We on the other side waiting dreamily
as for a wave. The head of the tree 
is heavy. The pears are not ripe.
I do not dare look up, seeing as 
the day has splurged against my face 
and you are on the other side 
where the grid breaks into tiny oracular 
tiles, wafer thin, distorted, pale.
The huge sound is mechanical, not
expressionistic: things 
into other things, exploding. 
The serial furthers.
Were you wearing a sombrero or
just a hood to keep hot chords
from your skin? Serial, as in many 
tunes, many kills, weeping
additions and accumulating, dry
remainders; the cost of endurance. 
 
Credit

Copyright © 2017 by Ann Lauterbach. Originally published in Poem-a-Day on October 3, 2017, by the Academy of American Poets.

About this Poem
“I am not sure what the ‘this’ in ‘Of This’ is, other than a general apprehension of the state of things in our political-cultural world: the sense that violence is always near, that it is difficult to know where to look, and the rational ‘grid’ has lost its bearings as a way to clarity.
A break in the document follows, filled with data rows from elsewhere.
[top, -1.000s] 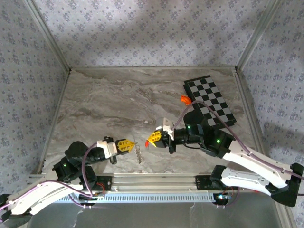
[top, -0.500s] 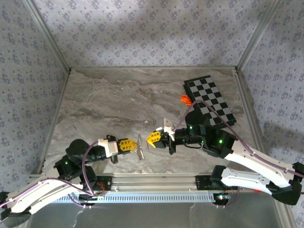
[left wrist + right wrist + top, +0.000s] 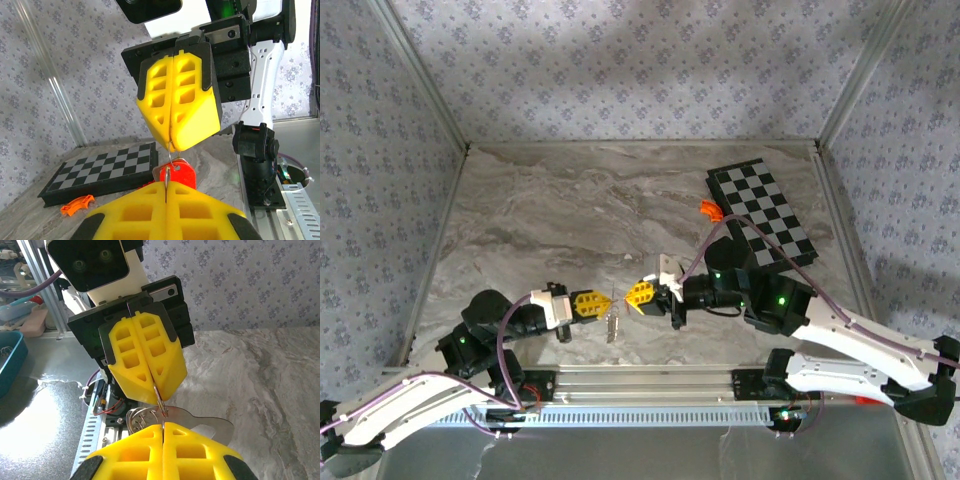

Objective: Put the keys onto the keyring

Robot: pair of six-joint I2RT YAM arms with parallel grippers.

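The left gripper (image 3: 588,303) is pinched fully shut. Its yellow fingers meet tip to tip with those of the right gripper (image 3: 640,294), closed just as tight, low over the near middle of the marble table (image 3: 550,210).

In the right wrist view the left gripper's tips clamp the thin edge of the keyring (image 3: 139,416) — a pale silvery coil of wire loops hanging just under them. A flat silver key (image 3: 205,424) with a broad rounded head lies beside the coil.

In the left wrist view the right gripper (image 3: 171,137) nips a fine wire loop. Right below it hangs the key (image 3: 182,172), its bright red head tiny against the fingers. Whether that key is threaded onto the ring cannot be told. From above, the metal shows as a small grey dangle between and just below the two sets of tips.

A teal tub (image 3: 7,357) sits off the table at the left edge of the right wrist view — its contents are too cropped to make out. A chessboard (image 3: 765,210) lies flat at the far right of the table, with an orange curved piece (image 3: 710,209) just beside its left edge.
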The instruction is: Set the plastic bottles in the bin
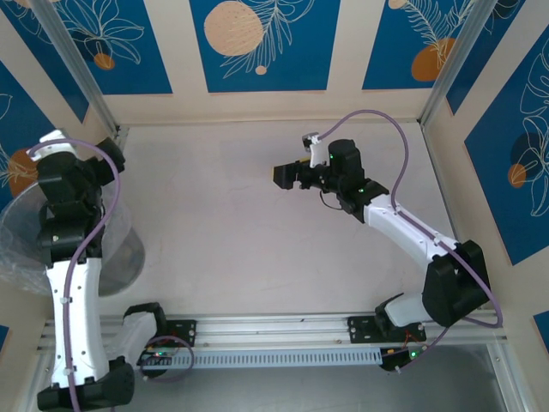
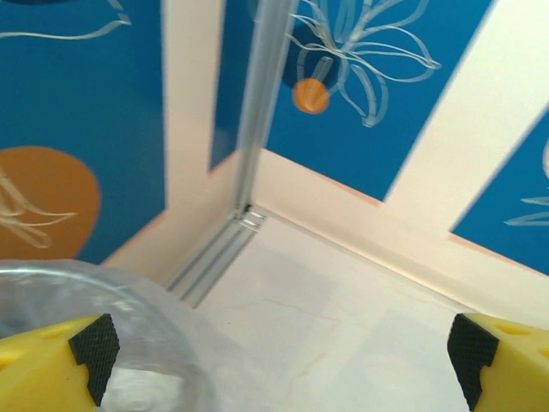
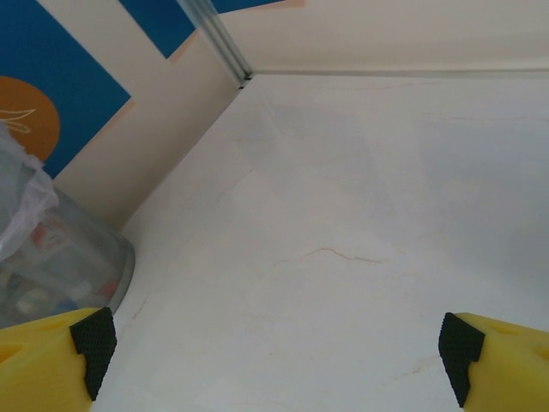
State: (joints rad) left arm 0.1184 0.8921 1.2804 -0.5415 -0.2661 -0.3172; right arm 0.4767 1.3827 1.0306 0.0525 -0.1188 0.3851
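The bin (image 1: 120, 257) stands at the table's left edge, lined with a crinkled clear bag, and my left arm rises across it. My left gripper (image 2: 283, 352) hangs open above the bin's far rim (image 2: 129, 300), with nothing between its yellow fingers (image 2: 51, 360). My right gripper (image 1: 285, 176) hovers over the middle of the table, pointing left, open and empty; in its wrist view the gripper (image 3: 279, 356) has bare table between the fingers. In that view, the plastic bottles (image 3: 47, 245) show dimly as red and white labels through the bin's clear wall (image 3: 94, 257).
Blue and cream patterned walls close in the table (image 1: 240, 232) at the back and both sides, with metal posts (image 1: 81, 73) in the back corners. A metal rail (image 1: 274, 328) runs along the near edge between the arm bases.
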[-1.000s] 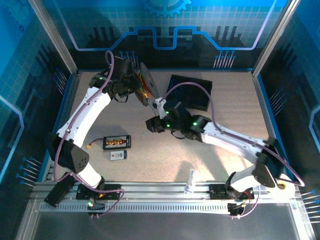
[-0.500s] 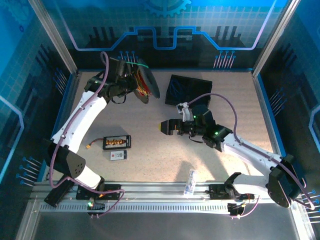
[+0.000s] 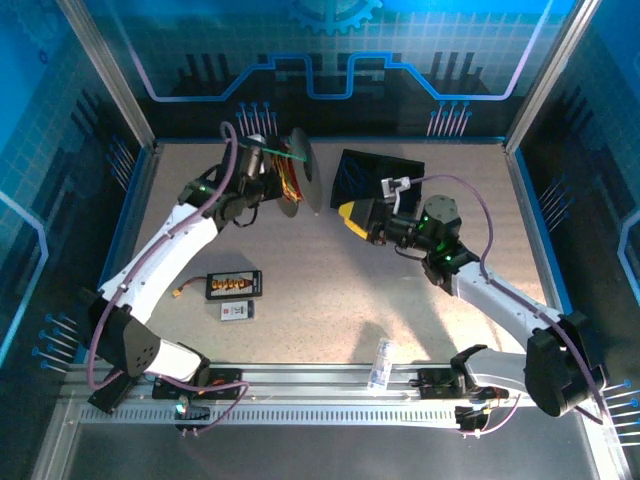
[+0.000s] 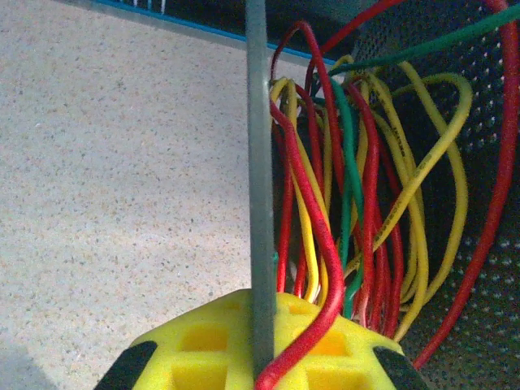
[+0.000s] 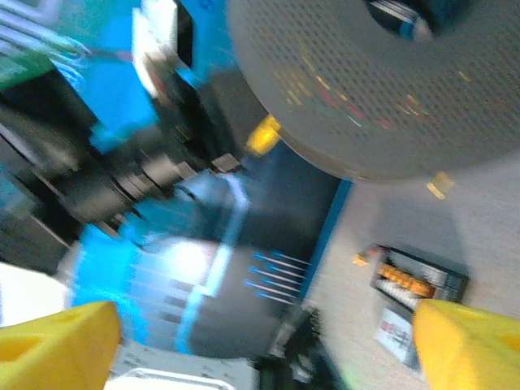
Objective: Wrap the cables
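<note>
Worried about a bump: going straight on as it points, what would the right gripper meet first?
Likely the perforated disc, straight ahead of the open right gripper; depth is unclear.

From where I stand, no word or number reads clearly. The small white card (image 3: 236,311) just beside the black board (image 3: 233,285) carries a dark and red mark, too small to make out. 1 yellow cable (image 4: 465,110) has fine black print along its sheath, blurred. The back wall (image 3: 450,40) bears a gear outline (image 3: 330,10), a drawn emblem.
</note>
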You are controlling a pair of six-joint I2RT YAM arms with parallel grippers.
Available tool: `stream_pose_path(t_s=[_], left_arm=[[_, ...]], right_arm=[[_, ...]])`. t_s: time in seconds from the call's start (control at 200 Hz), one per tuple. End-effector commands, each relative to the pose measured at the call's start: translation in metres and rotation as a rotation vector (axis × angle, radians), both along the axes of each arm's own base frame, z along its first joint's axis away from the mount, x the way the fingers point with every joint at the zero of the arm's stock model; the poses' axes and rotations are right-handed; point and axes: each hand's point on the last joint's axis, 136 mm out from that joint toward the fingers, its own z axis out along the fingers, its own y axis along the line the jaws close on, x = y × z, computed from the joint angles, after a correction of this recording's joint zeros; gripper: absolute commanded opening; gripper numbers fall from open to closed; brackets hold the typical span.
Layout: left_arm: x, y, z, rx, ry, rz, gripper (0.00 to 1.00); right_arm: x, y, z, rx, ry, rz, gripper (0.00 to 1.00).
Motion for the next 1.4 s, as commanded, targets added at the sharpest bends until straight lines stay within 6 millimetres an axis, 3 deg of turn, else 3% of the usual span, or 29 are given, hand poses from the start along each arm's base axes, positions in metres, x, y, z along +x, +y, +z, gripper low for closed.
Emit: stream_pose_path(t_s=[0.0,0.105,0.385,0.405,0.51,0.751,1.006,1.116,1.166,1.226,1.326,1.396], left_arm=[[0.011,-0.007,0.074,0.033,-0.34,-0.024,0.0],[0.011,-0.013,0.071,0.067,-0.394,-0.038,0.0],[0.011,-0.024,0.061,0.091,-0.402,-0.062,0.0],[0.011,-0.025,0.06,0.092,-0.401,-0.063,0.0],[0.011,-0.025,0.058,0.098,-0.396,-0.064,0.0],[0.012,-0.028,0.055,0.102,-0.383,-0.069,0.0],[0.012,-0.029,0.053,0.105,-0.374,-0.075,0.0],[0.013,-0.032,0.052,0.106,-0.366,-0.083,0.0],[0.013,-0.032,0.051,0.108,-0.361,-0.085,0.0],[0.013,-0.033,0.05,0.11,-0.353,-0.087,0.0],[0.013,-0.033,0.048,0.113,-0.309,-0.082,0.0],[0.013,-0.03,0.051,0.102,-0.262,-0.068,0.0]], right_arm=[[-0.007,-0.002,0.055,0.233,0.068,0.085,0.82],[-0.001,-0.002,0.072,0.356,0.171,0.103,0.72],[-0.008,0.028,0.099,0.396,0.269,0.162,0.74],[-0.011,0.03,0.111,0.404,0.251,0.174,0.74],[-0.018,0.044,0.123,0.4,0.246,0.209,0.72],[-0.014,0.061,0.13,0.351,0.264,0.211,0.69],[-0.001,0.073,0.116,0.292,0.307,0.189,0.63],[0.003,0.08,0.116,0.284,0.312,0.196,0.56],[0.004,0.082,0.116,0.279,0.311,0.201,0.47],[0.005,0.084,0.117,0.274,0.299,0.208,0.35],[-0.002,0.089,0.12,0.25,0.232,0.243,0.0],[-0.015,0.09,0.122,0.209,0.103,0.283,0.0]])
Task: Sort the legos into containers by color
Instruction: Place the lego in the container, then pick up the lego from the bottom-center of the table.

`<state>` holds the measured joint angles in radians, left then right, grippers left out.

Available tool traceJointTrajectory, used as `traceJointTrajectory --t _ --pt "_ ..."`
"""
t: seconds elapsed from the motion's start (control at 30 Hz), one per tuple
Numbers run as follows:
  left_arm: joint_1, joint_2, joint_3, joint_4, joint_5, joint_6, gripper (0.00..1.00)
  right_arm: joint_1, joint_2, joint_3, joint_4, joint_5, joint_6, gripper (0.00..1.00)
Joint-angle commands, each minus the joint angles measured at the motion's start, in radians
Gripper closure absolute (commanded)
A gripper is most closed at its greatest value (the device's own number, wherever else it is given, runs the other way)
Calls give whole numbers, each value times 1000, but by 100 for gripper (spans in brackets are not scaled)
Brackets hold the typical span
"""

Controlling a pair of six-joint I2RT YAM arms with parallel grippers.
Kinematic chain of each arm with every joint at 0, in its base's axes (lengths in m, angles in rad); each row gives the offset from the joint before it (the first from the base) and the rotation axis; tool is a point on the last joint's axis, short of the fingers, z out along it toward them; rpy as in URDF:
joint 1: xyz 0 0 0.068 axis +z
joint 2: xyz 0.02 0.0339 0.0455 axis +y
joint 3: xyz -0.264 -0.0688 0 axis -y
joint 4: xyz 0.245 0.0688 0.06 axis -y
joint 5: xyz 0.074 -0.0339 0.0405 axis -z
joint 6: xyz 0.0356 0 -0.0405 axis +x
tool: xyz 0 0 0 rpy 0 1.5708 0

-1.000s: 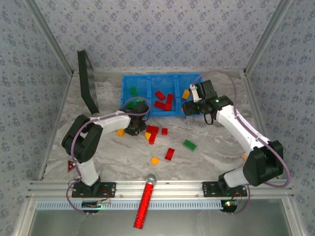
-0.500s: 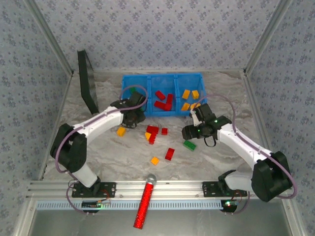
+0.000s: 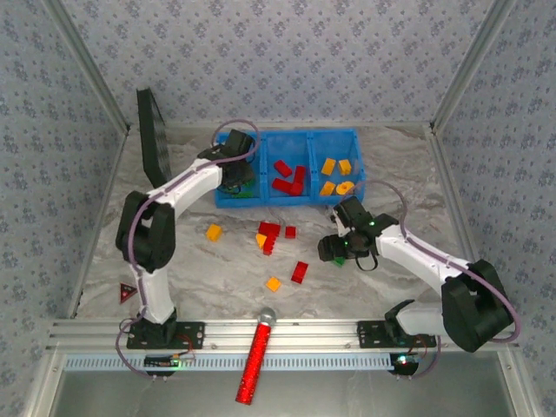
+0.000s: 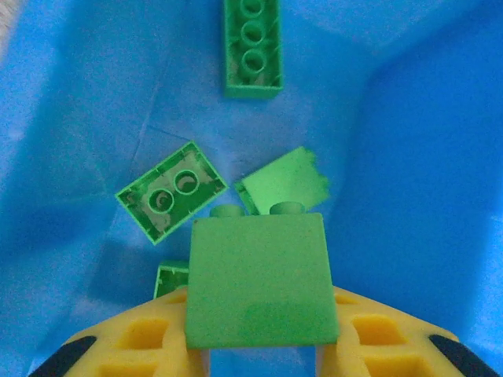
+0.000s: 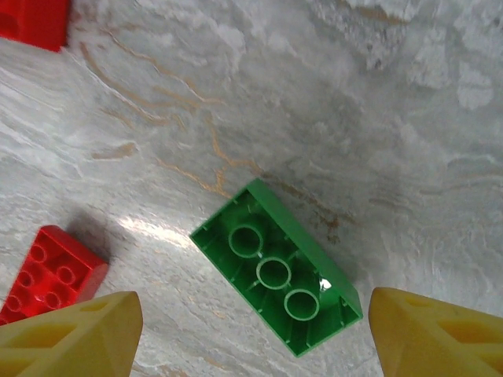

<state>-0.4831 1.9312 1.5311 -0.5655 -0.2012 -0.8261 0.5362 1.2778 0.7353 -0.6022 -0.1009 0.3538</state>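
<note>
Your blue tray (image 3: pixel 295 133) sits at the table's (image 3: pixel 191 261) 12 o'clock. Your left pincer (image 4: pixel 259 345) pinches a green brick (image 4: pixel 258 287) over its left compartment (image 4: pixel 94 102). Your right pincer (image 5: pixel 251 334) hangs spread above an upturned green brick (image 5: pixel 277 271) at the tray's 5 o'clock.

Blue tray (image 3: pixel 291 201) at twelve o'clock on the counter (image 3: pixel 200 269), three compartments side by side. In the nine-o'clock compartment (image 4: pixel 409 157), greens: a long brick (image 4: pixel 251 47) upside down, a two-hole brick (image 4: pixel 169 200) upside down and skewed, and a flat piece (image 4: pixel 284 181) just beside it. Over them hangs a square green brick (image 4: pixel 259 283), pinched in the left end effector (image 4: pixel 259 355). Middle compartment: red bricks (image 3: pixel 287 178), heaped. Three-o'clock compartment: orange bricks (image 3: pixel 328 166) and the yellow ring (image 3: pixel 345 187).

Loose below the tray: an orange brick (image 3: pixel 213 232) at seven o'clock, a red-and-orange cluster (image 3: pixel 268 234) at six, a red brick (image 3: pixel 300 272) and a small orange one (image 3: pixel 274 283) nearer. At five o'clock lies a green three-tube brick (image 5: pixel 275 275), upside down.
</note>
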Motion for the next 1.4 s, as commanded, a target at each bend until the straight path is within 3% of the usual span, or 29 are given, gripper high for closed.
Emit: traceJointTrajectory --t 0.0,0.3,0.67,1.23,1.37 --pt "12 54 47 2 21 38 72 28 0 -18 -18 26 57 22" --pt "12 98 72 9 39 38 70 68 9 -51 -27 35 89 22" --pt "12 71 64 9 49 46 40 80 22 -40 -43 75 83 22" --pt "14 -52 17 17 71 65 36 72 92 34 -83 155 -24 21" --pt "12 -97 4 14 68 83 35 64 123 54 -75 111 -29 18"
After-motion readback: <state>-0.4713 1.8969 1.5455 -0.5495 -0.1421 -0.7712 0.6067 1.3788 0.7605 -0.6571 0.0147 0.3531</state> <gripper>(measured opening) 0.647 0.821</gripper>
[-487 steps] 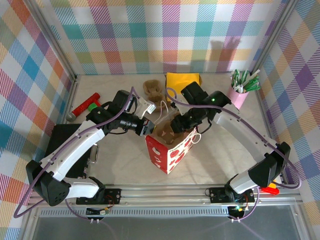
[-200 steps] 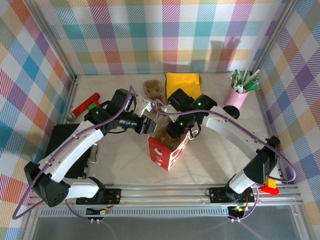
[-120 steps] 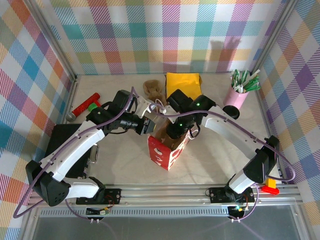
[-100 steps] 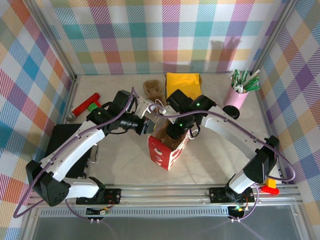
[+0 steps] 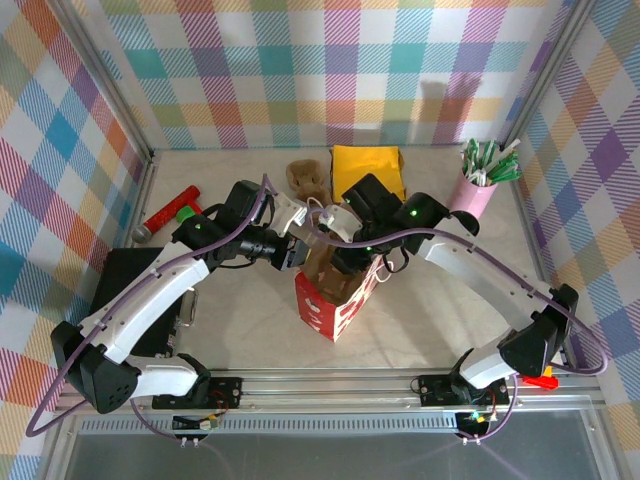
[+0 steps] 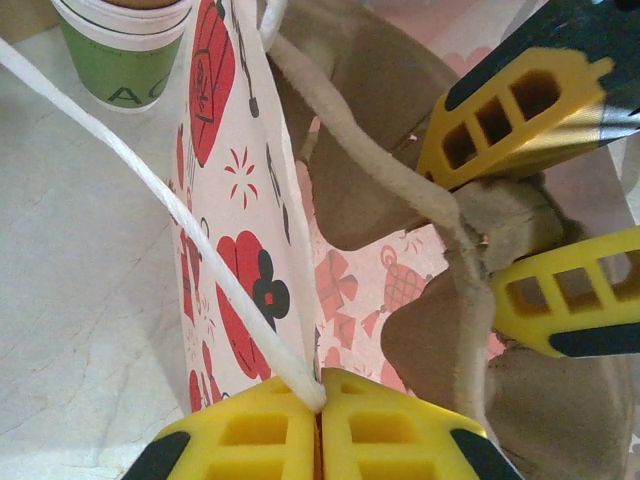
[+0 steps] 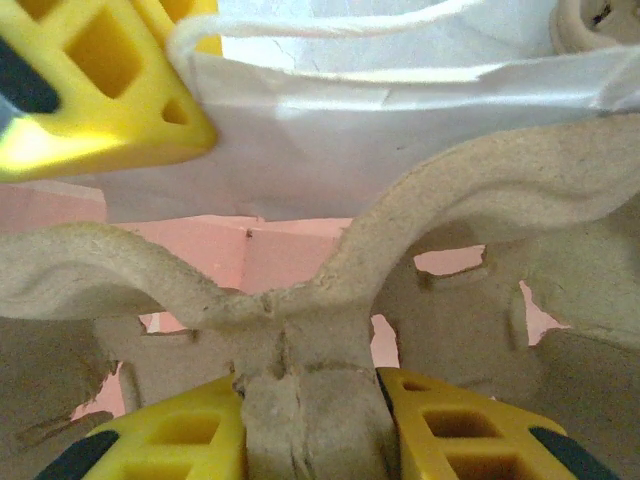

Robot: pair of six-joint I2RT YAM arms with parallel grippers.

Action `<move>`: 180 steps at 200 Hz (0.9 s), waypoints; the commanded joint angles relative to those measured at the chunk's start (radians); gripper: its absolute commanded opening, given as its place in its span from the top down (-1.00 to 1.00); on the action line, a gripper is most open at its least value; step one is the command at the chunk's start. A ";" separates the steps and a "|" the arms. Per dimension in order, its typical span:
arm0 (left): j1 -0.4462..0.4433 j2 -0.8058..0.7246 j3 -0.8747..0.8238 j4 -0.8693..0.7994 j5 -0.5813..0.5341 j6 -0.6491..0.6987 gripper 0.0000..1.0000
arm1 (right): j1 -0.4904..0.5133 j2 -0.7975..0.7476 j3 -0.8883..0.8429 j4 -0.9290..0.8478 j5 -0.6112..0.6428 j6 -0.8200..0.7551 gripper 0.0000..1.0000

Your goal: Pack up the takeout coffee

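Note:
A red-and-white paper gift bag (image 5: 335, 300) stands upright mid-table. My left gripper (image 5: 293, 252) is shut on the bag's left rim, where the white cord handle (image 6: 200, 250) joins it; the pinch is at the left gripper (image 6: 320, 388). My right gripper (image 5: 347, 262) reaches into the bag's mouth and is shut on the centre post of a brown pulp cup carrier (image 7: 420, 220), close up at the right gripper (image 7: 310, 405). The carrier (image 6: 380, 170) sits partly inside the bag. The takeout coffee is out of view. A stack of lidless green-and-white cups (image 6: 125, 50) stands just beyond the bag.
Behind the bag lie a second brown carrier (image 5: 308, 178) and a yellow napkin pile (image 5: 367, 165). A pink cup of green-and-white sachets (image 5: 478, 185) stands back right. A red-and-green tube (image 5: 170, 212) and a black mat (image 5: 130, 270) lie left.
My left gripper has closed on the bag's rim and handle cord. The right arm has shifted a little to the right while still holding the carrier in the bag's mouth.

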 commanded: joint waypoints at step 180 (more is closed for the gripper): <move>-0.011 -0.022 0.010 0.001 0.025 0.015 0.84 | 0.008 0.101 0.017 -0.119 0.115 -0.150 0.30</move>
I was reading recently a dialogue between Ernst Bloch and Georg Lukács on early modernist expressionism. I am always interested in how subjective and objective ideas of reality are parsed. Seriality is one way to think about (historical) temporality in which some things remain and others drop away, and there is a remainder, what remains. What remains endures; or we endure what remains. Formally, I like to see how the poem attaches to its materials.”